Stability analysis and optimal control of a generalized SIR epidemic model with harmonic mean type of incidence and nonlinear recovery rates

A challenging SIR epidemiological dynamic model with harmonic rate of incidence and nonlinear rate of recovery is developed to examine the effects of available beds in hospitals and intervention decrease upon the propagation of viral disease. The incorporation of the harmonic mean as an incidence rate is the novelty of the present manuscript. The assumed incidence rate is less sensitive to the larger values of the variables and proves more advantageous for highly skewed data compared to the bi-linear and monod types of incidence rates. For model's stability, precise mathematical conclusions have been produced.

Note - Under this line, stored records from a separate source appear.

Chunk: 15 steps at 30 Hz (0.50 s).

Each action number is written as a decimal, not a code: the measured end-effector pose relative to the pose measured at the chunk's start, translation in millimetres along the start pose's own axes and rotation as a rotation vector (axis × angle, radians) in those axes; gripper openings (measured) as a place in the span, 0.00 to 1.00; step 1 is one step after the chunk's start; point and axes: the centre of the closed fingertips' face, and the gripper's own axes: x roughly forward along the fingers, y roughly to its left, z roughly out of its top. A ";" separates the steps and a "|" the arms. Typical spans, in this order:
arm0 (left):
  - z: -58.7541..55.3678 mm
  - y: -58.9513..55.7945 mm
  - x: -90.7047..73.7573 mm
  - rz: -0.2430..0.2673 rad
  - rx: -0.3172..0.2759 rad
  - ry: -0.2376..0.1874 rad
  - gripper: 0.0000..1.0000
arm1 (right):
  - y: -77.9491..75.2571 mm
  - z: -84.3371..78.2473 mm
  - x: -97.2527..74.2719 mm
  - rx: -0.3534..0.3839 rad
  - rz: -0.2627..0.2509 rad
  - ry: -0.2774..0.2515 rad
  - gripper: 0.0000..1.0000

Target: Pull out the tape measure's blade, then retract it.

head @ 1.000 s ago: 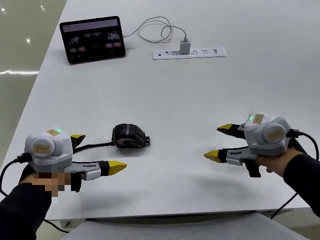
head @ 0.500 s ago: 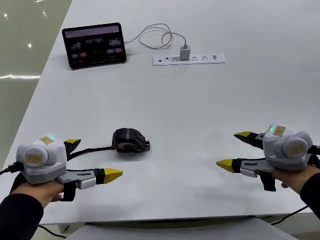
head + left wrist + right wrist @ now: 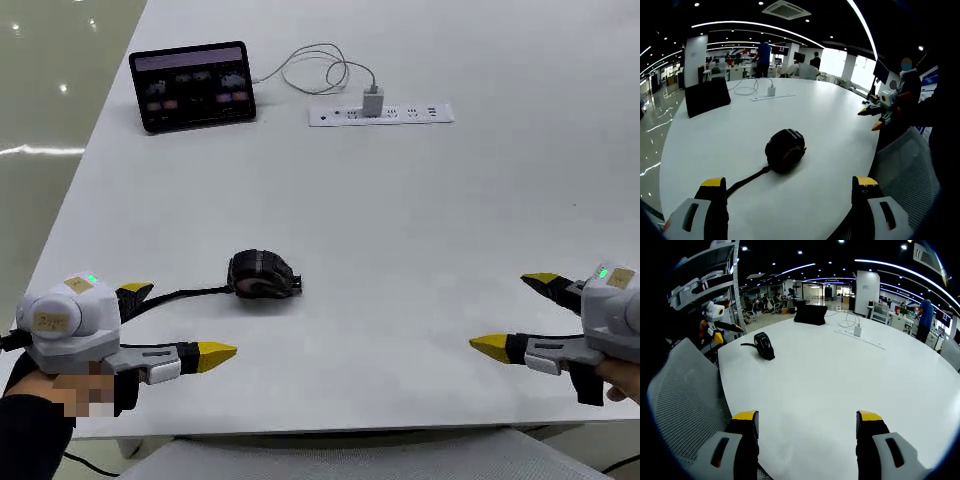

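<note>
A black tape measure (image 3: pixel 261 275) lies on the white table (image 3: pixel 400 220), its black strap trailing left; no blade is out. It also lies ahead in the left gripper view (image 3: pixel 785 149) and far left in the right gripper view (image 3: pixel 764 345). My left gripper (image 3: pixel 175 322) is open at the table's front left, a short way from the tape measure, nothing between its yellow tips. My right gripper (image 3: pixel 525 314) is open at the front right, far from the tape measure. The left gripper (image 3: pixel 722 330) is small in the right gripper view and the right gripper (image 3: pixel 874 116) small in the left gripper view.
A dark tablet (image 3: pixel 193 85) stands at the back left. A white power strip (image 3: pixel 380 113) with a plugged charger and coiled white cable (image 3: pixel 315 65) lies behind the middle. A mesh chair back (image 3: pixel 340 458) sits below the table's front edge.
Both grippers have drawn back toward the front edge and apart, the right one moving farther right. The tape measure has stayed where it was.
</note>
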 end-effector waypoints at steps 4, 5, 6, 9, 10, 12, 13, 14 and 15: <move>1.4 2.0 -0.4 -0.002 -0.004 -0.004 1.00 | -5.4 -4.4 -7.1 0.007 -0.011 0.009 0.81; 0.9 2.1 -0.5 -0.001 -0.003 -0.003 1.00 | -5.5 -4.2 -8.0 0.004 -0.012 0.012 0.81; -1.2 1.3 -0.8 -0.006 -0.005 0.004 1.00 | -6.2 -5.0 -8.5 -0.006 -0.013 0.019 0.82; -4.1 0.4 -0.9 -0.013 -0.007 0.010 1.00 | -7.3 -7.9 -8.7 -0.027 -0.015 0.035 0.83; -4.9 -0.1 -1.0 -0.015 -0.010 0.012 1.00 | -7.4 -8.1 -8.7 -0.029 -0.015 0.037 0.84; -6.1 0.4 -1.3 -0.011 -0.008 0.014 1.00 | -7.0 -8.6 -8.7 -0.032 -0.011 0.040 0.85; -6.3 0.1 -1.5 -0.012 -0.010 0.015 1.00 | -7.0 -8.6 -8.6 -0.033 -0.011 0.039 0.87; -6.1 0.0 -1.9 -0.012 -0.011 0.014 1.00 | -7.3 -8.9 -8.7 -0.033 -0.013 0.041 0.89; -6.1 0.0 -2.4 -0.011 -0.010 0.015 1.00 | -7.4 -9.4 -8.7 -0.036 -0.011 0.042 0.90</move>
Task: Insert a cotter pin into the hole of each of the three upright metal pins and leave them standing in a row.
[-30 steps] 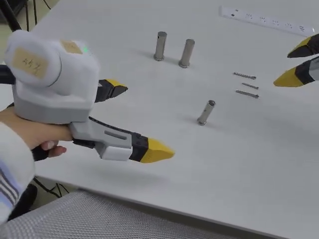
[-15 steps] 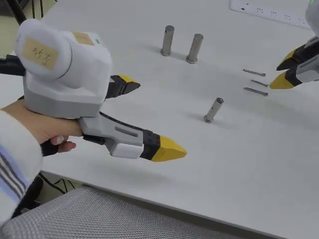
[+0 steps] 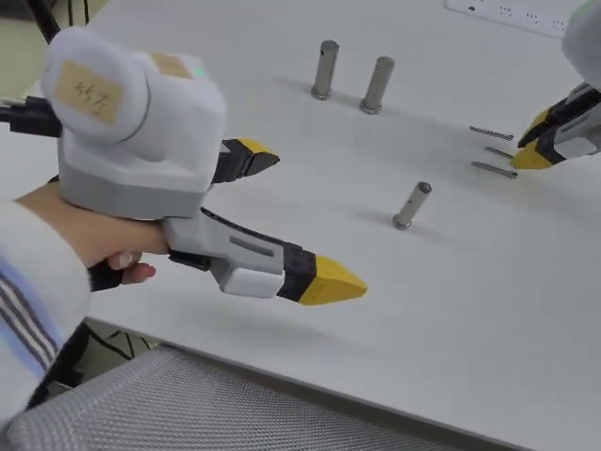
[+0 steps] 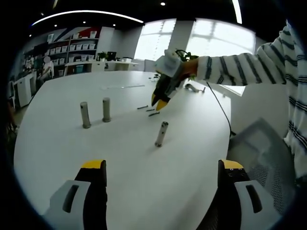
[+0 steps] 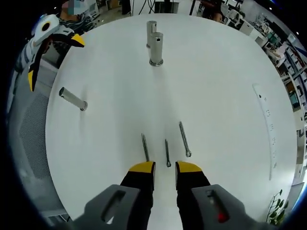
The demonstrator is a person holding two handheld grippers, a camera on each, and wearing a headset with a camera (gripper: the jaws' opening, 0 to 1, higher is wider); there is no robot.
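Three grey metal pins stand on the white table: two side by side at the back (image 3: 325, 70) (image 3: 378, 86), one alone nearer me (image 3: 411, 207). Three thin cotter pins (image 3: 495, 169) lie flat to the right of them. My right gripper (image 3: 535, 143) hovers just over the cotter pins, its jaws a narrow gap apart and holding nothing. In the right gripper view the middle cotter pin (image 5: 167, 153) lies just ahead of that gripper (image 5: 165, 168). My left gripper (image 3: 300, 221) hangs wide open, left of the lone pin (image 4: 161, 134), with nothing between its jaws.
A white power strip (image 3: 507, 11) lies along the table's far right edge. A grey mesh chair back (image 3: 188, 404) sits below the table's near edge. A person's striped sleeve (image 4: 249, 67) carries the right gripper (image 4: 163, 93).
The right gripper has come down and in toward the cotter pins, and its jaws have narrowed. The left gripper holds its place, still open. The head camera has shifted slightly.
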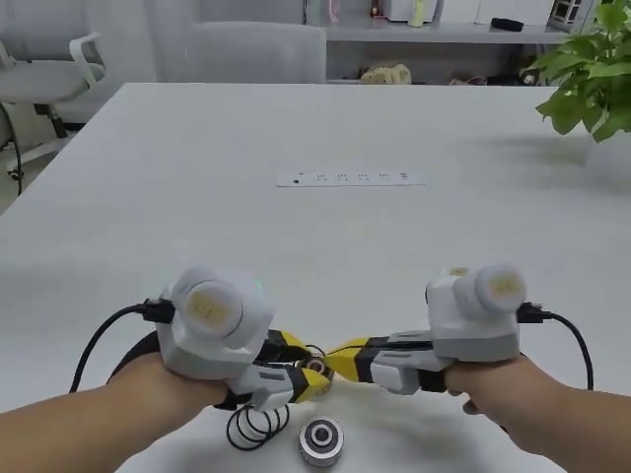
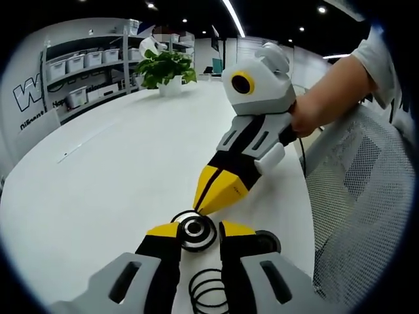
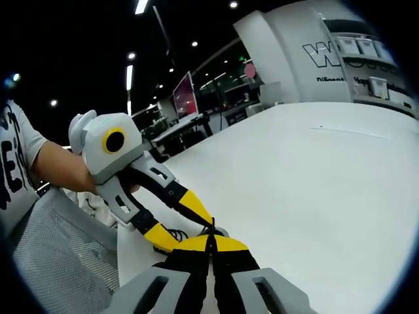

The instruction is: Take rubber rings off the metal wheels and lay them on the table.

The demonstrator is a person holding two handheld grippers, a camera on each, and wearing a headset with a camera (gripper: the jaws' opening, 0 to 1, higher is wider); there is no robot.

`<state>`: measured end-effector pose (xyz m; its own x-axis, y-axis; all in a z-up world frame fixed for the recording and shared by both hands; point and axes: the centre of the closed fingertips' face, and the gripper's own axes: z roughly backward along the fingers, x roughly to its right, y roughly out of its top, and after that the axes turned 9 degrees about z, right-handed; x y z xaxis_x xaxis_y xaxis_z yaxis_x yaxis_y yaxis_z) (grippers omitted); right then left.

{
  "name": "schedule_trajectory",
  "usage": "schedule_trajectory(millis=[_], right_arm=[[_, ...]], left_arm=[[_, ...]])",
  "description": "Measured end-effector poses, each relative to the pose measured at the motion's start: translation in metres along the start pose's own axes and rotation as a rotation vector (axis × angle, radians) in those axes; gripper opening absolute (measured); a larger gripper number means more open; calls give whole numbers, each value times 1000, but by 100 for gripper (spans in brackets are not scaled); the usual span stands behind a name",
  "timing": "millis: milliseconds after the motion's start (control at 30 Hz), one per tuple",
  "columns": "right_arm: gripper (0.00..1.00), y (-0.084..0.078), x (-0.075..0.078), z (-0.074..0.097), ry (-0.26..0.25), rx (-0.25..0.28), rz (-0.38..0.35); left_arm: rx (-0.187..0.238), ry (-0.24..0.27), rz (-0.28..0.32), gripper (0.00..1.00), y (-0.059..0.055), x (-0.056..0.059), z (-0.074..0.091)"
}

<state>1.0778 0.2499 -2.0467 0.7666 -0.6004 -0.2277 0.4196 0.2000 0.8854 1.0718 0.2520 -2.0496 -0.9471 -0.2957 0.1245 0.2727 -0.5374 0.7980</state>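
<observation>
Left gripper [image 2: 194, 229]: jaws narrowed onto a metal wheel [image 2: 194, 234], gripped between the yellow tips.
Right gripper [image 2: 203, 203]: jaws pressed together, tips touching the rubber ring [image 2: 178, 215] at that wheel's rim; whether they pinch it cannot be told.
Loose rubber rings [image 1: 258, 424]: black, overlapping, lying on the white table [image 1: 315, 236] below the left gripper.
Second metal wheel [image 1: 321, 440]: on the table just beside the loose rings.
</observation>
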Motion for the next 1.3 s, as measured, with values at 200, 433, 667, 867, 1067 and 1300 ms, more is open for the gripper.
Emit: schedule_trajectory(millis=[200, 433, 667, 867, 1067, 1300], right_arm=[[0, 6, -1, 2, 3, 17, -13], [0, 15, -3, 5, 8, 42, -24], [0, 25, -9, 7, 19, 64, -33], [0, 34, -15, 6, 41, 91, -66], [0, 39, -25, 2, 68, 100, -87], [0, 44, -33, -2, 90, 108, -114]], left_arm=[[40, -16, 9, 27, 8, 5, 12], [96, -8, 20, 38, 20, 3, 33], [139, -1, 32, 50, 25, 7, 58], [164, 10, 36, 56, 27, 8, 79], [194, 27, 47, 61, 28, 9, 97], [191, 44, 34, 67, 20, 12, 110]])
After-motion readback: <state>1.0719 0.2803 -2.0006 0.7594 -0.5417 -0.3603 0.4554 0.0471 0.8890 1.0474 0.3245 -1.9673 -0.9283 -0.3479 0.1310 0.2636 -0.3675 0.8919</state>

The model has two states of equilibrium: an infection-free equilibrium (E₀), whenever the threshold number assumes values less than one, and a disease-present state (E₁), whenever R₀>1. We employ the principle of LaSalle invariance and Lyapunov's direct technique to demonstrate that the basic threshold quantity R₀<1 indicates the global asymptotic stability of E₀. Also whenever 1<R₀ then the equilibrium point E₁ is stable, under specific parametric conditions. The optimal control strategies for the described model are chosen with the aid of maximum principle of Pontryagin. To support the analytical conclusions, some numerical results are presented. The study's findings show that the model can accurately reflect the complex dynamics of numerous epidemic diseases, resulting in a considerable decrease in infection transmission.